ABSTRACT A 1349 nucleotide fragment of the RNA2 from a nodavirus affecting Atlantic halibut Hippoglossus hippoglossus was characterised and the nuclotide sequence (accession no. AJ245641) was employed to develop an optimal reverse-transcriptase polymerase chain reaction (RT-PCR) detection assay. The sequenced part of the RNA2 of Atlantic halibut nodavirus (strain AH95NorA) was highly similar in organisation to that of the RNA2 of striped jack nervous necrosis virus (SJNNV), and comprised features common to all nodaviruses. These characteristics confirmed that the virus that causes viral encephalopathy and retinopathy (VER) in Atlantic halibut is a nodavirus. The nucleotide sequence of the 1349 nucleotide fragment of Atlantic halibut nodavirus RNA2 was 80% identical to the RNA2 of SJNNV. The T2 region (830 nucleotides) of the RNA2 of Atlantic halibut nodavirus shared 98% of the nucleotide sequence when compared with the homologous region of barfin flounder nervous necrosis virus (BFNNV), while the nucleotide sequence identity to SJNNV in this region was 76%. Phylogenetic analysis based on the nucleotide sequences of the T4 region (421 nucleotides) of Atlantic halibut nodavirus and of other fish nodaviruses revealed a close relationship to the nodaviruses of the barfin flounder clad that have been found in other cold-water species (Pacific cod Gadus macrocephalus and barfin founder Verasper moseri). The nucleotide sequence of the RNA2 of Atlantic halibut nodavirus included some features that differ from that of SJNNV. The ORF of the RNA2 of Atlantic halibut nodavirus lacked 6 nucleotides through a single deletion and a 5-nucleotide deletion, separated by 4 nucleotides.
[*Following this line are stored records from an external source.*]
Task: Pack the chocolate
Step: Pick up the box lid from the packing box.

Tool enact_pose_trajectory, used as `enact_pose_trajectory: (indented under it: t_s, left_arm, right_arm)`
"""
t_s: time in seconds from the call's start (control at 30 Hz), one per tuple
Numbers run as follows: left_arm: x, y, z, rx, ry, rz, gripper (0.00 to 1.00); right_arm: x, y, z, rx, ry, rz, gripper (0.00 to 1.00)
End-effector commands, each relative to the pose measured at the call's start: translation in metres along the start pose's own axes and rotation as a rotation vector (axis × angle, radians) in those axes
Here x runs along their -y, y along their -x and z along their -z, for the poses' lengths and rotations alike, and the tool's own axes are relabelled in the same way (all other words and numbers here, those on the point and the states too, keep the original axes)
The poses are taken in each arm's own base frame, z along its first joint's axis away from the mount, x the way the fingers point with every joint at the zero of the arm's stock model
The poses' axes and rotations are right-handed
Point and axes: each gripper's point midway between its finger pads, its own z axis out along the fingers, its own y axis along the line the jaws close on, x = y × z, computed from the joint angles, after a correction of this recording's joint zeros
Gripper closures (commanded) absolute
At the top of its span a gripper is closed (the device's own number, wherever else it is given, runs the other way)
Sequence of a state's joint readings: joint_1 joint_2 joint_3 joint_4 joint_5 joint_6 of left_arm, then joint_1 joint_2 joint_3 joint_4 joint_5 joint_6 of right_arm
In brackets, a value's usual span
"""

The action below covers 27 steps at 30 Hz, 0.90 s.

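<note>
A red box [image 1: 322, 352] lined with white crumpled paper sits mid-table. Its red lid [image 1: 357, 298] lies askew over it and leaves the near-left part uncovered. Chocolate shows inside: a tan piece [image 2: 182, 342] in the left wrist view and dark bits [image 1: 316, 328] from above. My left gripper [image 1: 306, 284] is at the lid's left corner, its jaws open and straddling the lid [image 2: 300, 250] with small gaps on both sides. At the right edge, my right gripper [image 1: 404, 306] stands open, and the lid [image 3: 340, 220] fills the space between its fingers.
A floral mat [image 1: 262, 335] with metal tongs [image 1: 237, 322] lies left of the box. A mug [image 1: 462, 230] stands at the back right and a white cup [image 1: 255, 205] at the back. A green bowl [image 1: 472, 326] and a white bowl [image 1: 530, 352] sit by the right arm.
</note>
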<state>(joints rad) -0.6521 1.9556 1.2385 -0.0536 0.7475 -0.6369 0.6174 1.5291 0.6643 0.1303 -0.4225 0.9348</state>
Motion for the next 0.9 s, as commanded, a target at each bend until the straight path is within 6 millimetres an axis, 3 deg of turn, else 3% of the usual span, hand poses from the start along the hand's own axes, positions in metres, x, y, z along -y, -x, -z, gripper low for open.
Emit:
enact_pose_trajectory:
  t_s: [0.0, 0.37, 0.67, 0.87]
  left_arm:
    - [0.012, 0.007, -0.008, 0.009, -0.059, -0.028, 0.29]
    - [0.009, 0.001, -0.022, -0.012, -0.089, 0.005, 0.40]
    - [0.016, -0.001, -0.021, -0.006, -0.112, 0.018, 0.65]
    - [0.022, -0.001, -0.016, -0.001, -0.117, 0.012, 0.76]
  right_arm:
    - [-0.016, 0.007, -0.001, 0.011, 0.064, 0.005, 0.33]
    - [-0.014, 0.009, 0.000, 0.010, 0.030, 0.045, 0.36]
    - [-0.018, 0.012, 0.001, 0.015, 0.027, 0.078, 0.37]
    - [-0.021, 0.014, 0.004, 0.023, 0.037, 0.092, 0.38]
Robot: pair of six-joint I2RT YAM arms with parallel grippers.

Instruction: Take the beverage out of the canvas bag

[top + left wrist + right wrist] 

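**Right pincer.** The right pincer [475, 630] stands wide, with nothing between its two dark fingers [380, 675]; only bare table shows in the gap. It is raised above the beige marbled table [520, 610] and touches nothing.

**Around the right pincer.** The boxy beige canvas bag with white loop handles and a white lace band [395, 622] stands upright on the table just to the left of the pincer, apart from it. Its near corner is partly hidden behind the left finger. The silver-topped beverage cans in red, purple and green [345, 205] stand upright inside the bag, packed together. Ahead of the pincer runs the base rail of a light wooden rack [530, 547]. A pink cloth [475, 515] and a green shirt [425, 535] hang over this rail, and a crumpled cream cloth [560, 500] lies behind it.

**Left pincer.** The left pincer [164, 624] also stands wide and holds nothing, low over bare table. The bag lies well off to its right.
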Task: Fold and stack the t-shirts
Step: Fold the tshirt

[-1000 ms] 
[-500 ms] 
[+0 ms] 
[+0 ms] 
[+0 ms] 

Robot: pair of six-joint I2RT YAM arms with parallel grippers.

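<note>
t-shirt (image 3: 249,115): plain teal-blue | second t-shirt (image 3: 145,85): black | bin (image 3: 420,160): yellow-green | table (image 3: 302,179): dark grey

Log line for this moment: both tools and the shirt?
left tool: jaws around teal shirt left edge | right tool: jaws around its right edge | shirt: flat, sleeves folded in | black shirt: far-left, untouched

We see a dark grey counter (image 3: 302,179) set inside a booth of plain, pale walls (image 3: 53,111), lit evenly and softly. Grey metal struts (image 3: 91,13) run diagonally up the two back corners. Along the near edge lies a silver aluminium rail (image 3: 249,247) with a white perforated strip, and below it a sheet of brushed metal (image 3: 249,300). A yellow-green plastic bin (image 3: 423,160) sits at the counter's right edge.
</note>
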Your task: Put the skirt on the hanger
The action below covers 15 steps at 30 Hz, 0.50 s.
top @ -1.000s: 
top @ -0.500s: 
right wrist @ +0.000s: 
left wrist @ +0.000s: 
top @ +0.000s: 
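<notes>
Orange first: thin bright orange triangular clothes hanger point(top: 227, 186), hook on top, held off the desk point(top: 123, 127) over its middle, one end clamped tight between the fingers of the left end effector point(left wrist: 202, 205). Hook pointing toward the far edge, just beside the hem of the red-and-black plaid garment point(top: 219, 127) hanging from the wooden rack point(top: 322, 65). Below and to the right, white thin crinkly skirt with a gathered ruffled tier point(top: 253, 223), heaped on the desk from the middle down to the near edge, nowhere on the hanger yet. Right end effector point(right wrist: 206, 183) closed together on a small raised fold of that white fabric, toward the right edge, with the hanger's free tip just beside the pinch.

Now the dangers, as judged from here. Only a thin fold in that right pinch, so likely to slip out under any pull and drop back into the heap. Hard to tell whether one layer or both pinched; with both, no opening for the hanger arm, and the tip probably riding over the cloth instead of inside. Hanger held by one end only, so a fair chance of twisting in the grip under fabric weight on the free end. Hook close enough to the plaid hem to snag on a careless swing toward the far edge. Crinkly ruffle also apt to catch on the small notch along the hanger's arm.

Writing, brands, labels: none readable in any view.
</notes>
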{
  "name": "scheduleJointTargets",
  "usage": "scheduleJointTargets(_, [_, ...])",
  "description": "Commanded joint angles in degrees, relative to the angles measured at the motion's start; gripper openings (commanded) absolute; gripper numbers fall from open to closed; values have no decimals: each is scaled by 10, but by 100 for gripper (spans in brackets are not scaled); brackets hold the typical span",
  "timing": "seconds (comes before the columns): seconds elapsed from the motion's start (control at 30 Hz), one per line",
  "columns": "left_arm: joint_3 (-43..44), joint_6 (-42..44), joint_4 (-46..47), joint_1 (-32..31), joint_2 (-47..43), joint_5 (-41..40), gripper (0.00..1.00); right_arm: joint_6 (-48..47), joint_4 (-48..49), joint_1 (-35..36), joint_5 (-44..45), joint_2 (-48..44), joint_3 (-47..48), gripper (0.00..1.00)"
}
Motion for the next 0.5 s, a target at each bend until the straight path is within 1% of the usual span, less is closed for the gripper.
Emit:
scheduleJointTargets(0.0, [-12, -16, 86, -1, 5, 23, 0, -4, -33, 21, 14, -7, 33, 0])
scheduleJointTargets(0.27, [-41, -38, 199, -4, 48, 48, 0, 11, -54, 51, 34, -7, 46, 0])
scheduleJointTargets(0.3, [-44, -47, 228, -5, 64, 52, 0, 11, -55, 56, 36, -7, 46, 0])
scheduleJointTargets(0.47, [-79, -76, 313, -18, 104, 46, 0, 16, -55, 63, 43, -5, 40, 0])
The 3'-non-encoding region contained a 21 nucleotide insert and a 3 nucleotide deletion when compared with SJNNV. In comparison with the RNA2 of SJNNV, the 3'-non-encoding region showed a nucleotide sequence identity of 84.5%. A primer set based on the Atlantic halibut nodavirus nucleotide sequence was employed in order to design an optimal RT-PCR. The detection limit of the PCR was 10 to 100 copies of plasmid, while the detection limit of the RT-PCR assay was 100 to 1000 copies of in vitro transcribed viral RNA.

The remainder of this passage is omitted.